Gabriel also guided Muhammad during the prophet's journey through the
heavens.
- Gaia:
- Greek - Earth) The goddess of the
earth. It also refers to a scientific hypothesis formulated by James
Lovelock whereby all living matter on the earth is believed to be a single
living organism. In such a scheme, humanity is considered the nervous system
of the living earth.
- Gajakeshariyoga:
- In Vedic astrology, when the Moon is in an
angular position (Kendra) or 1,4,7,10 signs from Jupiter. Good aspect for
wealth and power based on strength and other factors in the chart
- Ganapati:
- Hindu god of luck and wisdom
- Gandhi,
Mohandas Karamchand:(1869-1948)
- Best known by his title, Mahatma (Skt.,
"great soul"), social reformer and leader of India's nationalist
movement. Gandhi advocated a chaste, modern Hinduism that rejected priests,
caste, and deities and focused on Truth (Skt. satya) as God. Gandhi's
idea of self-sacrifice and asceticism (tapasya) was based on the Bhagavad
Gita. With nonviolence (ahimsa) as his ideal, Gandhi developed
the technique of satyagraha as a virtuous form of conflict resolution
and political engagement.
- Ganesha:
- The elephant-headed deity, son of Shiva and Parvati, worshiped since the
medieval period in Hinduism as the remover of obstacles and bringer of
success.
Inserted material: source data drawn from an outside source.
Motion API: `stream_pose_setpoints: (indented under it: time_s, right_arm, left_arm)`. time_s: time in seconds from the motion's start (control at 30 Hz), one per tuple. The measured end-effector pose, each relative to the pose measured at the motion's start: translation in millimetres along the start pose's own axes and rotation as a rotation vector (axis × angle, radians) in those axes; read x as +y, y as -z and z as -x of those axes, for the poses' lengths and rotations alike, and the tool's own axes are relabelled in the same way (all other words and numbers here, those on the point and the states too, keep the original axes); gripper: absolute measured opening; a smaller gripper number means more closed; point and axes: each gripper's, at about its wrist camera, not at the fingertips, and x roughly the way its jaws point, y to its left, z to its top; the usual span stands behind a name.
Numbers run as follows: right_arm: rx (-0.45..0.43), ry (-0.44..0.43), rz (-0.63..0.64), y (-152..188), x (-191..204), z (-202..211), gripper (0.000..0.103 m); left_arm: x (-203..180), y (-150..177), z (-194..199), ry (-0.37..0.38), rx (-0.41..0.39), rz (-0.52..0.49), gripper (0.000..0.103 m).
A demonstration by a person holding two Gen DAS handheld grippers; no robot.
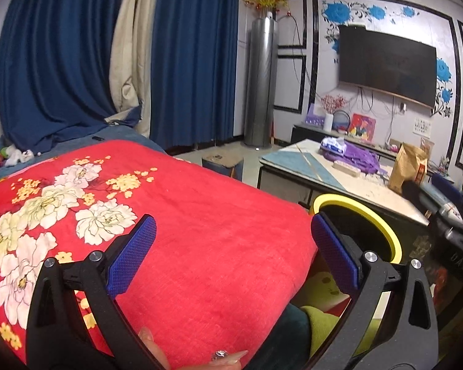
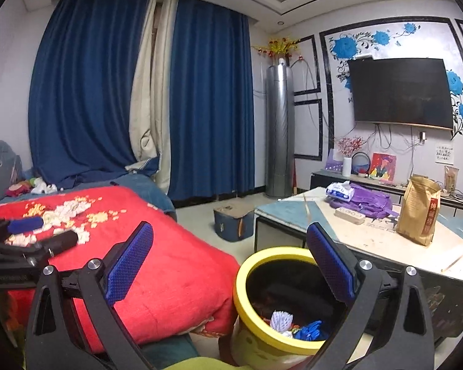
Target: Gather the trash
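Seemingly between pickups, I held both the left gripper [image 1: 233, 257] and right gripper [image 2: 230, 266] spread and empty; next I needed more trash for the yellow bin [image 2: 240, 280].

I see the bin [image 2: 277, 302] on the floor between the bed [image 2: 157, 265] at my left and the counter [image 2: 385, 246] at my right. Scraps [image 2: 296, 326] lie inside the bin. On the counter a paper bag [image 2: 418, 211] stands upright, with a cloth heap [image 2: 364, 202] behind it. A box [image 2: 233, 220] sits on the floor beyond the bin.
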Motion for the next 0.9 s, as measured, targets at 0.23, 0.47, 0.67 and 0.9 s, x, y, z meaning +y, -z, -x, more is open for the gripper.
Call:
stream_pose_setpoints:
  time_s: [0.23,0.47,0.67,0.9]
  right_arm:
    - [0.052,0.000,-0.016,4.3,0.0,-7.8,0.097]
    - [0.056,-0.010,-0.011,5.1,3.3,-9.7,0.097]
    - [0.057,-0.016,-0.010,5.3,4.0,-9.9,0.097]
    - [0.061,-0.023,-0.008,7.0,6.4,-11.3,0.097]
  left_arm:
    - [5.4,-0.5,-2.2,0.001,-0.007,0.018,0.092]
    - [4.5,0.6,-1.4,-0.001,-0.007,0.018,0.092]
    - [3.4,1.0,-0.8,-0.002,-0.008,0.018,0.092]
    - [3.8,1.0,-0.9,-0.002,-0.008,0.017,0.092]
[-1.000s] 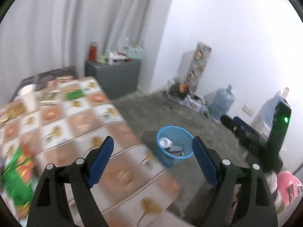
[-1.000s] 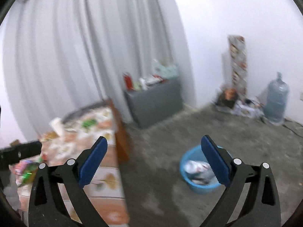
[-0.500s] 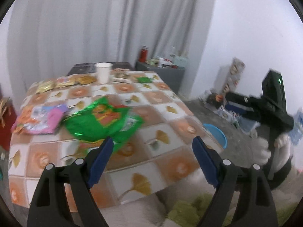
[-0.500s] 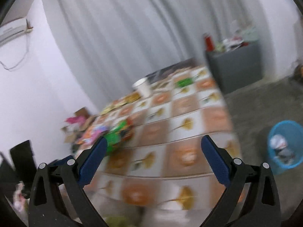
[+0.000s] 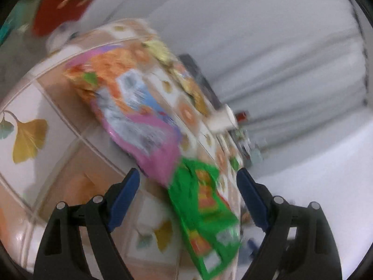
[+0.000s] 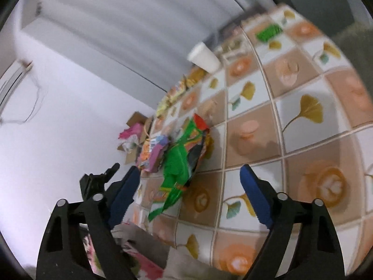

His mythology and festival were effectively utilized during the
British period to resist colonial authority in the name of a revitalized
Hindu tradition.
- Ganga,
Ganges:
- A holy river of India. The principal river
given this name originates in the Himalayas, flows past Hardvar, Prayag (Allahabad),
Varanasi (Banaras), and Gaya, and empties into the Bay of Bengal at
Gangasagar. This Ganga is said to have come from the feet of the Hindu god
Vishnu and to have landed first on the matted hair of the god Shiva, where
it aroused the jealousy of Shiva's wife. It is also called Bhagirathi and
Jahnavi. Other Gangas include a Ganga in the sky (Akashaganga, the Milky
Way), a Ganga in the underworld (Patalaganga), and numerous replicas of the
Ganga on earth.
- Garudasana:(Sansk
- yoga posture
- Gardner,
Gerald B:(1884-1964)
- An amateur English anthropologist and
folklorist whom many consider the person most responsible for the revival of
witchcraft as a Neo-Pagan religion. After his retirement in 1936, Gardner
moved to the New Forest area of England, where he became involved in an
occult society, The Fellowship of Crotona. There, he said, he met a more
secret group that claimed to be hereditary witches and after the last
witchcraft acts were repealed in Britain in 1951, Gardner founded his own
coven. Gardnerian Wicca, one of the most important traditions of Neo-Pagan
Witchcraft, which many modern Wicca groups have unknowingly assimilated,
includes the Goddess as the preeminent deity, the circle as a place to
contain magical energy, ritual work done in small intimate groups, and the
idea that the priestess of the coven becomes the Goddess through a ceremony
known as "drawing down the moon."
- Gardnerian Tradition:
- The witchcraft tradition based on the
teachings of Gerald Gardner, who established Wicca in 1938
- Garvey, Marcus M.: (1887-1940)
- Founder of the Universal Negro Improvement Association in Jamaica in 1914.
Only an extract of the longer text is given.